TO DO:
The answer must be the complete listing, copied exactly.

RECORDED INFORMATION:
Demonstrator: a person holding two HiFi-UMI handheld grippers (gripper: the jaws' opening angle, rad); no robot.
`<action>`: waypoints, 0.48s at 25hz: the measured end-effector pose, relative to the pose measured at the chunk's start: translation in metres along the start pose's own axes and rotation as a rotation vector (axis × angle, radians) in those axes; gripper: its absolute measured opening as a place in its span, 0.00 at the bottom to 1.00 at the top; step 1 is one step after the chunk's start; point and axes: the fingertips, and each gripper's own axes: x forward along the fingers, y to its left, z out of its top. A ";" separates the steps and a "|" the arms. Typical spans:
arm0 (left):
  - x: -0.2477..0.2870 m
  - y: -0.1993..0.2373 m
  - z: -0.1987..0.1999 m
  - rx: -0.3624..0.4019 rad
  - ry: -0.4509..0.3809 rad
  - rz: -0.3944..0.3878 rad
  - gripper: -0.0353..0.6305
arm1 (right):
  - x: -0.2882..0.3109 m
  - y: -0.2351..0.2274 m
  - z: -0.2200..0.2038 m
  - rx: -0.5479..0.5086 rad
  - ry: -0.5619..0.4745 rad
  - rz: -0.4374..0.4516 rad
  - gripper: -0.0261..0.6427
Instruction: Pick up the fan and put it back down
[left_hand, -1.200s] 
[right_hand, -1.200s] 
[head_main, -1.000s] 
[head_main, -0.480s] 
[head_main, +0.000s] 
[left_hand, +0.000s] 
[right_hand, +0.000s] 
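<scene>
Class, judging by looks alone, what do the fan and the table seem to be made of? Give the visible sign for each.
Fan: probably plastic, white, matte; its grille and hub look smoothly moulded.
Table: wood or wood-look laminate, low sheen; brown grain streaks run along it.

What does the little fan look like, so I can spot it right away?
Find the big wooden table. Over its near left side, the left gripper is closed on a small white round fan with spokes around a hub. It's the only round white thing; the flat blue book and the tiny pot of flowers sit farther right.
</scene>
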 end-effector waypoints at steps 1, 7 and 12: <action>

SOLUTION FOR THIS TASK:
Demonstrator: a person holding two HiFi-UMI handheld grippers (gripper: the jaws' opening angle, rad); no robot.
`<action>`: waypoints, 0.48s at 25hz: the measured end-effector pose, relative to the pose measured at the chunk's start: translation in metres along the start pose's own axes and rotation as a rotation vector (axis × angle, radians) in those axes; gripper: its absolute measured opening as a place in its span, 0.00 at the bottom to 1.00 at the top; step 1 is one step after the chunk's start; point and axes: the fingertips, and each gripper's own axes: x forward along the fingers, y to its left, z out of its top. A ";" separates the steps and a "|" the arms. Typical spans:
arm0 (left):
  - x: -0.2477..0.2870 m
  - y: -0.1993..0.2373 m
  - z: -0.1987..0.1999 m
  - rx: -0.3624..0.4019 rad
  - ry: -0.4509..0.3809 rad
  - rz: -0.3944..0.3878 rad
  - gripper: -0.0353..0.6305
arm1 (right):
  - x: -0.2882..0.3109 m
  - y: -0.2351..0.2274 m
  - z: -0.2200..0.2038 m
  - rx: -0.5479..0.5086 rad
  - ry: -0.5619..0.4745 rad
  - rz: -0.4374..0.4516 rad
  - gripper: -0.0261..0.6427
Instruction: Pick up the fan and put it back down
[left_hand, -1.200s] 
[right_hand, -1.200s] 
[head_main, -1.000s] 
[head_main, -0.480s] 
[head_main, +0.000s] 
[left_hand, +0.000s] 
[right_hand, +0.000s] 
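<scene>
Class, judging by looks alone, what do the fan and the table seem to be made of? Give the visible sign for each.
Fan: probably plastic, white, matte; its grille and hub look smoothly moulded.
Table: wood or wood-look laminate, low sheen; brown grain streaks run along it.

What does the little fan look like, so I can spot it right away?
Find the big wooden table. Over its near left side, the left gripper is closed on a small white round fan with spokes around a hub. It's the only round white thing; the flat blue book and the tiny pot of flowers sit farther right.
</scene>
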 end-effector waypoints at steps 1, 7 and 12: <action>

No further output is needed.